___ INFORMATION SHOWN ___

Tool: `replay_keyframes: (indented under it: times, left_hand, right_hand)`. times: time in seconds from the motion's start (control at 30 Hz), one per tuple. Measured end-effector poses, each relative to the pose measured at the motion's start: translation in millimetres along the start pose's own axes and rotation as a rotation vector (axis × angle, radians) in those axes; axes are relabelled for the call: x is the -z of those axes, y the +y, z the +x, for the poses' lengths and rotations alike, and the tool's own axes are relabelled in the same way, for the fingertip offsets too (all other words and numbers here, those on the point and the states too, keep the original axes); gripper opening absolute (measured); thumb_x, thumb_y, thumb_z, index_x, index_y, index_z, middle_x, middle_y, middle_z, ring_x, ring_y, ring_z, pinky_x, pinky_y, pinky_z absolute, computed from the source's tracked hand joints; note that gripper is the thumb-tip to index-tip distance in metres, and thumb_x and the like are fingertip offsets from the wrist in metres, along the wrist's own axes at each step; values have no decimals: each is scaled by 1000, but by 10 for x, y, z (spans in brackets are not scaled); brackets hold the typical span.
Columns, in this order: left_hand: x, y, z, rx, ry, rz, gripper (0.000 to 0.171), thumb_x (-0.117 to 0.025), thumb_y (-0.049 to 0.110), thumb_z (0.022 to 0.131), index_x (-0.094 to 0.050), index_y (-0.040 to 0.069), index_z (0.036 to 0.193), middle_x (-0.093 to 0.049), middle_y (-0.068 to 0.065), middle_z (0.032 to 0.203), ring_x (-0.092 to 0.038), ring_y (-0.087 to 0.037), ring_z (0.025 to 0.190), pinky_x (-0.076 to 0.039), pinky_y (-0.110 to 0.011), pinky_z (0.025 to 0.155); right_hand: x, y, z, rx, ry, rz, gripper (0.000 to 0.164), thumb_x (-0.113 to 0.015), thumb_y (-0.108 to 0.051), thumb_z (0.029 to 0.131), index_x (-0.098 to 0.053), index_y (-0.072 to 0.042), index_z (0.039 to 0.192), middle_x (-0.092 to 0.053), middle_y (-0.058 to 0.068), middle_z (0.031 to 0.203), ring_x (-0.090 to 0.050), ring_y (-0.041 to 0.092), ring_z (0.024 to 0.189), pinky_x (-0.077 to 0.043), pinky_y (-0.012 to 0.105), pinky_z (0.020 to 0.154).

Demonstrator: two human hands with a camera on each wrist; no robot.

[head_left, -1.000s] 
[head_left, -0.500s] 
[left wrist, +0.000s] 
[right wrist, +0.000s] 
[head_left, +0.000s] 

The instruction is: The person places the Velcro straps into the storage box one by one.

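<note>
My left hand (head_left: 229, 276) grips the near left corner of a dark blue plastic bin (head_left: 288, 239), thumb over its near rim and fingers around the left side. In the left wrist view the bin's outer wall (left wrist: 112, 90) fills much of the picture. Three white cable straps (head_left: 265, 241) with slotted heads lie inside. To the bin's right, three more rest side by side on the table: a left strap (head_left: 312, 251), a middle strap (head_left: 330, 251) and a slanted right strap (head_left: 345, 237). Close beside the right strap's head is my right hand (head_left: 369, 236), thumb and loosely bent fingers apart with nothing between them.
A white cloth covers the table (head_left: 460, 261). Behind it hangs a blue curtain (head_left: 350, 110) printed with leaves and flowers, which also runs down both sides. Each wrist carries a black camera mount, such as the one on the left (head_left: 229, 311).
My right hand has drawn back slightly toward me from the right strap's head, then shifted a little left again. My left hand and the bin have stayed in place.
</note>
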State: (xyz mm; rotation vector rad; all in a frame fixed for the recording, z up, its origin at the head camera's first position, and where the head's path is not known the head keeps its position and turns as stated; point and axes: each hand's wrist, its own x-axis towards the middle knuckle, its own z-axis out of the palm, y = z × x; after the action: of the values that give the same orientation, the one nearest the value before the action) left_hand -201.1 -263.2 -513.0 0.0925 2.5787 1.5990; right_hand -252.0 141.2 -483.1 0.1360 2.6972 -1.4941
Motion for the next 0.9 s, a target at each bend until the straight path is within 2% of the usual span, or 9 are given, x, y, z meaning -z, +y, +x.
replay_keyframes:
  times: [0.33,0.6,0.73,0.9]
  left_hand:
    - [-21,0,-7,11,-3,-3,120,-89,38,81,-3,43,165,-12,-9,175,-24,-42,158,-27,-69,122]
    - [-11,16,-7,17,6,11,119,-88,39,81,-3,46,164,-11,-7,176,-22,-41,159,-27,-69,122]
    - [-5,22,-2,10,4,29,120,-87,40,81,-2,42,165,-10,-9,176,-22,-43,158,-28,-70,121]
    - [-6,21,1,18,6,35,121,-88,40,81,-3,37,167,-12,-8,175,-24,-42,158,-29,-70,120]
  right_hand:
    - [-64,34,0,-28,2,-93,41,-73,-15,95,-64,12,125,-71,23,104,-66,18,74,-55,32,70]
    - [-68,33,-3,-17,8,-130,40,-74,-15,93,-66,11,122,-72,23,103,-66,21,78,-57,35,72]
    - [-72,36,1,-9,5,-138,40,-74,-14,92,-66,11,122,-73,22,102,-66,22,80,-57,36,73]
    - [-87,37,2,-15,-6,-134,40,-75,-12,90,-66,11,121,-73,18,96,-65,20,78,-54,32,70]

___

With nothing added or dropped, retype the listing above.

WRITTEN ANSWER |
Tool: `replay_keyframes: (indented under it: times, left_hand, right_hand)`. times: time in seconds from the motion's start (control at 30 Hz), one per tuple. Measured end-effector poses, each relative to the pose measured at the motion's start: translation in millimetres along the start pose's own axes and rotation as a rotation vector (axis × angle, radians) in those axes; axes are relabelled for the call: x is the -z of those axes, y the +y, z the +x, for the poses' lengths and rotations alike, and the tool's own axes are relabelled in the same way, for the fingertip offsets too (all other words and numbers here, those on the point and the states too, keep the original axes); gripper opening absolute (measured); thumb_x, thumb_y, thumb_z, index_x, index_y, index_z, middle_x, middle_y, middle_z, ring_x, ring_y, ring_z, pinky_x, pinky_y, pinky_z absolute, computed from the source's tracked hand joints; note that gripper is the thumb-tip to index-tip distance in metres, and thumb_x and the like are fingertip offsets from the wrist in metres, along the wrist's own axes at each step; values have no decimals: each is scaled by 1000, but by 10 for x, y, z (spans in brackets are not scaled); brackets hold the typical span.
Columns, in this order: left_hand: x, y, z, rx, ry, rz, gripper (0.000 to 0.171), thumb_x (-0.117 to 0.025), thumb_y (-0.049 to 0.110), thumb_z (0.022 to 0.131), index_x (-0.094 to 0.050), index_y (-0.040 to 0.069), index_z (0.036 to 0.193), middle_x (-0.093 to 0.049), middle_y (-0.068 to 0.065), middle_z (0.032 to 0.203), ring_x (-0.092 to 0.038), ring_y (-0.087 to 0.037), ring_z (0.025 to 0.190), pinky_x (-0.076 to 0.039), pinky_y (-0.110 to 0.011), pinky_z (0.025 to 0.155); right_hand: x, y, z, rx, ry, rz, gripper (0.000 to 0.164), thumb_x (-0.113 to 0.015), thumb_y (-0.108 to 0.051), thumb_z (0.029 to 0.131), index_x (-0.098 to 0.053), index_y (-0.072 to 0.042), index_z (0.039 to 0.192), middle_x (-0.092 to 0.053), middle_y (-0.058 to 0.068), middle_z (0.031 to 0.203), ring_x (-0.090 to 0.050), ring_y (-0.041 to 0.092), ring_z (0.024 to 0.189), pinky_x (-0.077 to 0.043), pinky_y (-0.012 to 0.105), pinky_z (0.020 to 0.154).

Demonstrator: two human hands with a camera on each wrist; no robot.

[head_left, -1.000s] 
[head_left, -0.500s] 
[left wrist, +0.000s] 
[right wrist, +0.000s] 
[head_left, +0.000s] 

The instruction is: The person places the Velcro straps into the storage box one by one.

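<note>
My left hand (head_left: 229, 276) grips the near left corner of a dark blue plastic bin (head_left: 288, 239), thumb over its near rim and fingers around the left side. In the left wrist view the bin's outer wall (left wrist: 112, 90) fills much of the picture. Three white cable straps (head_left: 265, 241) with slotted heads lie inside. To the bin's right, three more rest side by side on the table: a left strap (head_left: 312, 251), a middle strap (head_left: 330, 251) and a slanted right strap (head_left: 345, 237). Close beside the right strap's head is my right hand (head_left: 369, 236), thumb and loosely bent fingers apart with nothing between them.
A white cloth covers the table (head_left: 460, 261). Behind it hangs a blue curtain (head_left: 350, 110) printed with leaves and flowers, which also runs down both sides. Each wrist carries a black camera mount, such as the one on the left (head_left: 229, 311).
My right hand has drawn back slightly toward me from the right strap's head, then shifted a little left again. My left hand and the bin have stayed in place.
</note>
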State: (xyz mm; rotation vector rad; all in a frame fixed for the recording, z up, its origin at the head camera's first position, and where the head's path is not known the head keeps its position and turns as stated; point and axes: each hand's wrist, its own x-axis towards the middle knuckle, its own z-axis out of the palm, y = z × x; after the action: of the values that give the same orientation, the one nearest the value before the action) left_hand -201.1 -263.2 -513.0 0.0925 2.5787 1.5990; right_hand -252.0 141.2 -483.1 0.1360 2.6972 -1.4941
Motion for the next 0.9 s, a target at each bend until the straight path is within 2% of the usual span, or 9 are given, x, y, z meaning -z, +y, +x.
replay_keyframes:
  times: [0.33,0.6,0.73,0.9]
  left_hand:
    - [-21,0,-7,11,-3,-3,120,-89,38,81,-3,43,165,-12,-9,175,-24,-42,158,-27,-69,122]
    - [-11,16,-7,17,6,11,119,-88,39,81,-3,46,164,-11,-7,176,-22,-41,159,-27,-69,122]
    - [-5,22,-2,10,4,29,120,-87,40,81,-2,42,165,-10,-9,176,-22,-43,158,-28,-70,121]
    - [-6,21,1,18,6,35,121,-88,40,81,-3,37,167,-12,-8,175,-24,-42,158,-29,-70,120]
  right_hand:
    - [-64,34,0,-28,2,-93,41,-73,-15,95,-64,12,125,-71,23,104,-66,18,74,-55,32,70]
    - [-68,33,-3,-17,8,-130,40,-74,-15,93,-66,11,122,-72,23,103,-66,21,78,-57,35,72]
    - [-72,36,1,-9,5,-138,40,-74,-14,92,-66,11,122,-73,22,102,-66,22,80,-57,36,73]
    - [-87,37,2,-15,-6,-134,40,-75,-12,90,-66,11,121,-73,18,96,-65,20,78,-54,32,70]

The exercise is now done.